Being 'in thick of action' still Kilkenny's preferred role in Dubs' set-up
As a burgeoning underage star with Dublin, Ciarán Kilkenny was regularly planted in full-forward lines by respective managers Dessie Farrell and Jim Gavin when his brand of power and dynamism were put to good effect.
At senior level, he's operated much differently, more often than not in that playmaking role he has cultivated, complete with his unique brand of hand signals, reverse gears and brilliant reading of the game to instinctively understand where he needs to be.
That target role he prospered in as an 18- and 19-year-old has receded but for this year's league it was very much back in vogue, so much so that he trebled his number of career goals from one to three in just one seven-match campaign.

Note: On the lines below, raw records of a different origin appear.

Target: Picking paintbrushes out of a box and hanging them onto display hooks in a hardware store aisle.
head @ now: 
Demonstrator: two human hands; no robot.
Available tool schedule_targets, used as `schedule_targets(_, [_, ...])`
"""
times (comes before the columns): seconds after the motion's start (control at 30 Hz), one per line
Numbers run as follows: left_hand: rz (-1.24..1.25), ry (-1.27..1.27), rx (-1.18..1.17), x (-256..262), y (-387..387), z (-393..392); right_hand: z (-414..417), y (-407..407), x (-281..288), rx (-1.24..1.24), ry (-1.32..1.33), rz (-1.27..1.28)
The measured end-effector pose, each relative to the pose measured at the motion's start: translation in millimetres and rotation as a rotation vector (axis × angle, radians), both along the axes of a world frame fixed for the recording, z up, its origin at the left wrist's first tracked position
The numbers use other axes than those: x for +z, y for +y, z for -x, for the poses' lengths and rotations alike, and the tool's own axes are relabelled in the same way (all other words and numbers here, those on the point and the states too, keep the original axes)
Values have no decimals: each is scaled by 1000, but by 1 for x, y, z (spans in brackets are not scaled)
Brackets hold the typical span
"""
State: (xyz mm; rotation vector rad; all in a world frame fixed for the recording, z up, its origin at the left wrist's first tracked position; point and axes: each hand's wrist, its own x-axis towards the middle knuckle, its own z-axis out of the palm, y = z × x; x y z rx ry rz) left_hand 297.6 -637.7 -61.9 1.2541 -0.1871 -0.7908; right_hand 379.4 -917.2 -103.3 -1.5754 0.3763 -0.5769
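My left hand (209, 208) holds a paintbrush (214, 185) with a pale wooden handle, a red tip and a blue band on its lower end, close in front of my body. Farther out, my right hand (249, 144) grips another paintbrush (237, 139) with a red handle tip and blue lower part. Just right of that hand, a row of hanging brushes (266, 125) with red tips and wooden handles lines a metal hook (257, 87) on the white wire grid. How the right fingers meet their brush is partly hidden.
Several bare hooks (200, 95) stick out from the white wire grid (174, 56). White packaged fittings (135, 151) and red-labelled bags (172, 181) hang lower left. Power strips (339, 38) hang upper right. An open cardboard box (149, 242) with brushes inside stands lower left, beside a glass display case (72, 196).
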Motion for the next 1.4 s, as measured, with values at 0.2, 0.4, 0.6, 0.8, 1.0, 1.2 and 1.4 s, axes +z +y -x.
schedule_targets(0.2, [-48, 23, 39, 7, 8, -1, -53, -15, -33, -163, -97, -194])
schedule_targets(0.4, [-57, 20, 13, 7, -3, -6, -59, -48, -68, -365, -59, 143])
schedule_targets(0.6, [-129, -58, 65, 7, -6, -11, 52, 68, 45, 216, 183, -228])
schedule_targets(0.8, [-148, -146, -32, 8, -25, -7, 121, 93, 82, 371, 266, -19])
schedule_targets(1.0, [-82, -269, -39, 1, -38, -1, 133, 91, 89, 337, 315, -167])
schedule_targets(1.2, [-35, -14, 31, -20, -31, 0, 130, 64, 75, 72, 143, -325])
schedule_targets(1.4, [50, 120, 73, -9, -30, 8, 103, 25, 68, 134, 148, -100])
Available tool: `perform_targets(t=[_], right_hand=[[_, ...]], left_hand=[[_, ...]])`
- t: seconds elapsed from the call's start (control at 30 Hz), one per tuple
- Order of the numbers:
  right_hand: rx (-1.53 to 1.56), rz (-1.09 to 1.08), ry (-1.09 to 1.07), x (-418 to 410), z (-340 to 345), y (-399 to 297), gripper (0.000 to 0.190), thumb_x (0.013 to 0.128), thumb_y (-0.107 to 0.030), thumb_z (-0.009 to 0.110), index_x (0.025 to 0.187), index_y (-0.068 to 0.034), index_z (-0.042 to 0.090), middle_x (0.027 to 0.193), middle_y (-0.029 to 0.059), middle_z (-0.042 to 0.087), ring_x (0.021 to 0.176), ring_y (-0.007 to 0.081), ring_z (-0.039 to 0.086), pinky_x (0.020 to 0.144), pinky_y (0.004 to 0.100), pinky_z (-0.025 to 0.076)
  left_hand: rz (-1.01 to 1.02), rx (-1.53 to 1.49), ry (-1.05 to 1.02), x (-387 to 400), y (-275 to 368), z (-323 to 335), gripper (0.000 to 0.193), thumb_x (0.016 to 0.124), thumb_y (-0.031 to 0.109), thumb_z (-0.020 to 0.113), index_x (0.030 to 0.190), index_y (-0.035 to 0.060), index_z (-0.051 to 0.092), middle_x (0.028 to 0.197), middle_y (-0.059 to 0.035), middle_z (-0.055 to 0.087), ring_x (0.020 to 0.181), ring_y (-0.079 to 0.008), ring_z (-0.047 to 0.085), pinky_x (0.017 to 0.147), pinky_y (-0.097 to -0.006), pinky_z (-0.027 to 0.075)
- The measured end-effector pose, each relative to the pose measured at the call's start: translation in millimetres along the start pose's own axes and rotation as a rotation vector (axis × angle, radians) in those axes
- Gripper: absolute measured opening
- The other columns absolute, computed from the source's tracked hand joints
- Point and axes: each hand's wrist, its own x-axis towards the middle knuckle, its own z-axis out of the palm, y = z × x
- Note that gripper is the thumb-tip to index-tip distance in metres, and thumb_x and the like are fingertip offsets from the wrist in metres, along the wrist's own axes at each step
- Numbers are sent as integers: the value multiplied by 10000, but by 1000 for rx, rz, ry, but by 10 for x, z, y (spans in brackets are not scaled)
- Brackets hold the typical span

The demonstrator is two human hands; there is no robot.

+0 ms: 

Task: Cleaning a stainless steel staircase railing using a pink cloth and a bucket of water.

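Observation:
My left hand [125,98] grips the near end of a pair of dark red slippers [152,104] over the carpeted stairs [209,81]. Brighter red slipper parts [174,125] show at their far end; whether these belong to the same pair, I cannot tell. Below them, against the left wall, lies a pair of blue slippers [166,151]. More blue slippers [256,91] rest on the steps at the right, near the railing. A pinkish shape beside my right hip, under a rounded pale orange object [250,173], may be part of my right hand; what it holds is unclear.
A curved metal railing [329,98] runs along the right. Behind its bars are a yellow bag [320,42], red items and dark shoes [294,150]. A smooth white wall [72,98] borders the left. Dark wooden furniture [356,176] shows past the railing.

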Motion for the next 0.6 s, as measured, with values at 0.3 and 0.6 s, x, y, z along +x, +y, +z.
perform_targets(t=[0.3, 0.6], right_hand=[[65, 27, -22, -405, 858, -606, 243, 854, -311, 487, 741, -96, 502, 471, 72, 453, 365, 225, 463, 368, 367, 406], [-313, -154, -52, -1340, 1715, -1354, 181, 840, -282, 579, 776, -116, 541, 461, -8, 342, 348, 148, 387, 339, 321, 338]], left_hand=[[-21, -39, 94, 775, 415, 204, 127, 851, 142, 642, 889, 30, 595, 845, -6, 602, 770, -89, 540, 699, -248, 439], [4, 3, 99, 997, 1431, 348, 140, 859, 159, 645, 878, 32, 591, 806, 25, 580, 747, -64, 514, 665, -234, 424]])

His 2-18 return represents arguably his best run of form since his debut in 2012.
"I was getting into more offensive positions. I suppose it's just adding another layer to my game in the sense that I played half-back one year, half-forward and now I'm playing closer to goal as well," he said.
"You do need that kind of strength and power that you are able to provide an option inside for a pass, or hold off your man. It's just about getting that balance that you are not too powerful but you are balancing it with athleticism."
Kilkenny still retained that licence to instinctively immerse himself in the busiest stretches of the field.
"It's a bit of both, instinctive and the coaching staff giving you a bit of guidance on that as well.
"I really just enjoy the heat of the battle in a game and whatever position I'd need to play I love to play there because that means I will be in the thick of the things."
Dublin's recent league success was a fifth in six years for Kilkenny though he didn't finish the campaign in 2014 because of a cruciate ligament tear sustained against Kildare.
With four All-Ireland senior medals so far his 2013 conviction that he was raison d'etre has certainly stood up.
Kilkenny's U-turn on an AFL career with Hawthorn, after just six weeks, is very much in the rear-view mirror now and his justification for returning then is still as strong now.
"I suppose I came back because the bond that myself and a lot of the players would have had, and especially the guys at underage level. A good chunk of the guys there now would have been 1993 and 1994, who I would have played at minor level with and would have played against them all the way up, U-8, U-9, U-10.
"It's that special bond that you create with lads that you play against at that age group. You're playing against your opponents but the bond you make having marked them - I would have marked Jack McCaffrey, John Small, Brian Fenton.
"Before I was going off to Australia (in 2012), I was at the All-Ireland final between Donegal and Mayo - a serious atmosphere, two serious teams. After that, I was hoping for the opportunity to, please God, represent Dublin there one day.
"The bond that I had with the players was the main reason, and the pride I have for the culture that we have and the grá I have for my local community."
Their league final victory over Galway came at a time when he was based in the Connemara gaeltacht as part of his Master's in primary teaching.
With his love of Irish culture and language and his connection with Galway - his father is a cousin of legendary Galway All-Ireland winner Seán Purcell - it was a perfect storm for the Castleknock man to face Galway for the first time in his career and then to do it all again in Croke Park two weeks later.
"I would have looked a lot at the 1998 and 2001 Galway teams when I was younger. I would have watched Pat Comer's video 'A year til Sunday' and really idolised a lot of the players on that team, so it was a great opportunity for me to go and play against Galway," added Kilkenny, who has effectively closed the door on any prospect of pitching in with Dublin's hurlers in the future.